Biraz sonra gelen bir başka uğurlama gurubu "En büyük asker bizim asker " diye bağırınca , dayanamıyor teyzem " O....pu çocukları,en büyük asker bizimkisiki,size de ne oluyo,piçler " diyince , düşmanla ilk temas Esenler otogarında gerçekleşiyor ve polisin araya girip "hepinizin sülalesini s...." demesiyle tatlıya bağlanıyor.
Otobüsün camına yapıştırılmış bir kahraman, bir cengâver, bir Türk askeri fotoğrafı gibi gururla bakıyor dayım on sekiz numara pencere kenarı yerinden.
Sonra orta yaşlı bir adam geliyor yanına "seninki koridor hemşerim, geç yerine uyanıklık yapma " diyor ve o kahraman umarsızca geçiyor koridor tarafına...
Dayımın resimleri geliyor heyecan ve bağrışmalar evin içinde yankılanıyor.
İlk asker elbiseli resimlerde dayım ilk gün sanki kırk kilo birden vermiş,"enişte" diyorum,"dayım ne kadar zayıflamış?" Enişte sırıtıyor :
"Yok be zayıflar mı,acemi elbiselerinin en bolunu almış salak"diyor.

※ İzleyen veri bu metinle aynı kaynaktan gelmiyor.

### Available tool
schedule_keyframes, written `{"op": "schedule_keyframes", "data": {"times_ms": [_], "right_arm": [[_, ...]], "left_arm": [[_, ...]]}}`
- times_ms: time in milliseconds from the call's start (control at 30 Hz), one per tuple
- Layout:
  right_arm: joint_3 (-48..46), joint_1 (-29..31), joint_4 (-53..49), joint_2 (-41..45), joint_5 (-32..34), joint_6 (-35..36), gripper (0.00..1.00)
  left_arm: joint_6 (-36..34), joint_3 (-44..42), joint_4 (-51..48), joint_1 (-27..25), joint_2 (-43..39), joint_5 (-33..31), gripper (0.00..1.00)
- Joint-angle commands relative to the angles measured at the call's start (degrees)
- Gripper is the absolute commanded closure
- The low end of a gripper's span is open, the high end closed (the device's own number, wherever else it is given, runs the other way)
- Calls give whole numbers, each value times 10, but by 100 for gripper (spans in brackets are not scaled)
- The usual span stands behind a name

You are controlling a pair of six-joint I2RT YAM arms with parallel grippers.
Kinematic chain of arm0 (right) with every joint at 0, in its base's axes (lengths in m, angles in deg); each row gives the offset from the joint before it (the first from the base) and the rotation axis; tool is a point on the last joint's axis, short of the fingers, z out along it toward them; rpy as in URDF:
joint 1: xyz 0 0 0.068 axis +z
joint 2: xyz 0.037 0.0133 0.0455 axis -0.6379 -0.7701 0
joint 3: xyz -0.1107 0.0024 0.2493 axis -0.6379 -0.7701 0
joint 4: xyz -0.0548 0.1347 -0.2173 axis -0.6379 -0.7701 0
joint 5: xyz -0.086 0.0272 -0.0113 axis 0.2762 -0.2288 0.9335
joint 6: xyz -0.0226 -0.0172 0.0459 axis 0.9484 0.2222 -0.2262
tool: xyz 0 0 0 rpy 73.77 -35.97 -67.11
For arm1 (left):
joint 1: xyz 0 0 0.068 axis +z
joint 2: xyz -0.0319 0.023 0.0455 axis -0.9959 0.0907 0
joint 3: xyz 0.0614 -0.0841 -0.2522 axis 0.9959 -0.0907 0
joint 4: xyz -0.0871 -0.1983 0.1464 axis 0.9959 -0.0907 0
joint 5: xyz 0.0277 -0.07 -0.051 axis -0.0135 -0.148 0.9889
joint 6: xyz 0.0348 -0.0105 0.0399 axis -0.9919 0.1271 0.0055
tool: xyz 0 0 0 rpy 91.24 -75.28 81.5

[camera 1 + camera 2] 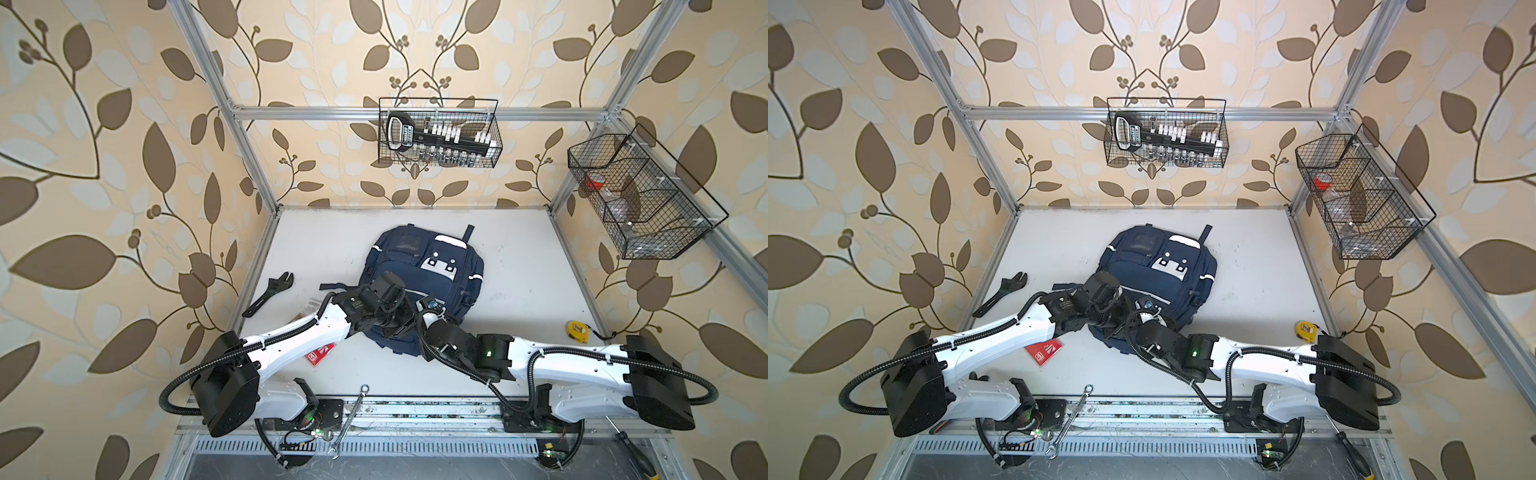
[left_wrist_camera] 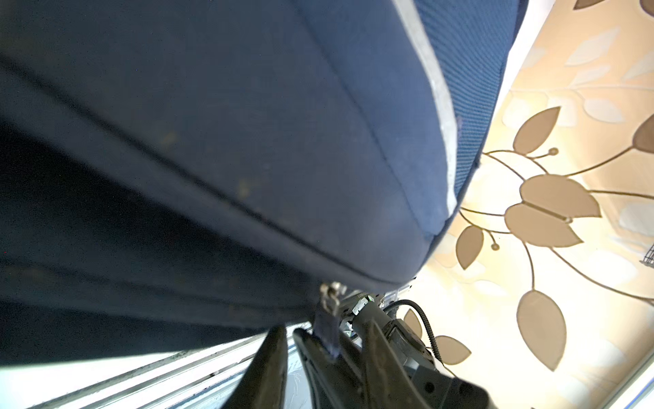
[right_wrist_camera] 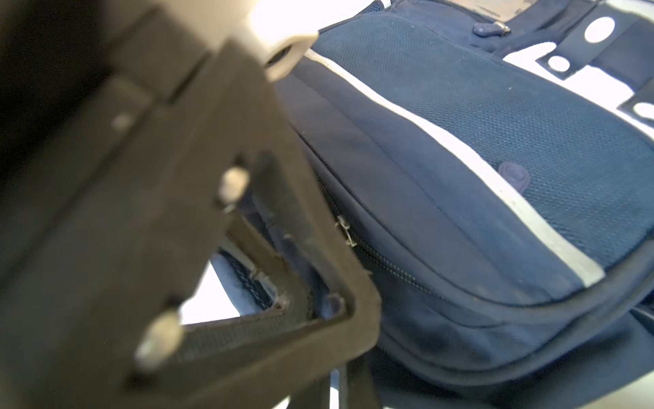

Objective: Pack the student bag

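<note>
Both arms crowd the student bag: left gripper jaws a sliver apart beside the zip pull, right gripper pinched together, any catch hidden.

The bag is showing matt woven cloth, a coarser mesh-like panel and smooth stripes. The counter is looking matt. The spanner is gleaming as bare metal; the basket is showing thin wire.
</note>
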Motion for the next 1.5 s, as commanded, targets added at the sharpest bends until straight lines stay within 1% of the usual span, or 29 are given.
{"op": "schedule_keyframes", "data": {"times_ms": [0,100,333,367,400,467,533,567,600,700,767,867,933,1033,1067,1167,1233,1267,1300,1333,1367,1467], "right_arm": [[24,23,6,-9,10,18,100],[33,27,0,-14,13,20,100],[35,35,-19,-3,17,8,100],[34,36,-22,0,17,5,97],[30,37,-23,3,17,2,91],[25,42,-32,14,21,-7,80],[15,48,-37,31,21,-14,63],[10,50,-42,43,24,-21,57],[6,53,-51,54,27,-29,53],[-15,55,-90,110,53,-71,46],[-27,50,-129,157,78,-116,44],[-10,19,-214,198,79,-193,42],[2,-24,-263,206,51,-237,43],[14,-71,-297,206,16,-266,46],[16,-82,-301,206,8,-271,46],[23,-99,-302,207,-5,-281,48],[28,-111,-294,202,-24,-290,47],[29,-115,-281,198,-39,-295,45],[27,-118,-262,194,-54,-296,41],[25,-119,-231,186,-86,-295,33],[22,-124,-204,175,-112,-299,19],[15,-141,-121,140,-188,-333,16]], "left_arm": [[3,26,-3,-8,-5,-12,73],[-1,27,-13,-9,8,-13,78],[-5,18,-6,-9,29,-12,77],[-4,19,-4,-9,33,-10,77],[-6,20,-3,-9,35,-11,78],[-9,23,-3,-9,40,-13,82],[-14,27,-5,-9,46,-14,87],[-15,29,-6,-9,50,-14,88],[-16,28,-7,-9,51,-14,90],[-18,27,-6,-8,54,-13,89],[-19,23,-8,-8,52,-11,84],[-21,17,-16,-9,45,-14,78],[-26,15,-25,-11,40,-18,76],[-33,15,-42,-14,34,-33,77],[-34,14,-44,-14,35,-35,79],[-35,12,-45,-14,39,-39,92],[-38,16,-52,-14,40,-44,98],[-44,19,-57,-14,39,-48,100],[-49,24,-64,-14,37,-54,100],[-57,31,-73,-14,33,-60,100],[-66,36,-82,-14,28,-68,100],[-104,49,-94,-14,1,-86,100]]}}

Mektup zarfını alıp kokluyorum..asker kokuyor,mermi,barut kokuyor.
Düşmanın kaçarken bıraktığı silahları kokuyor....şan kokuyor...
Yok yaa....bu başka bi şey kokuyor...
Ya tanıdık bi koku bu !
"Dayımın acemi birliği nerde?" diye soruyorum..
"Adapazarında köpek eğitmeni" diyor eniştem yaylak yaylak gülerek.
YORUMLAR
Henüz yorum yapılmamış.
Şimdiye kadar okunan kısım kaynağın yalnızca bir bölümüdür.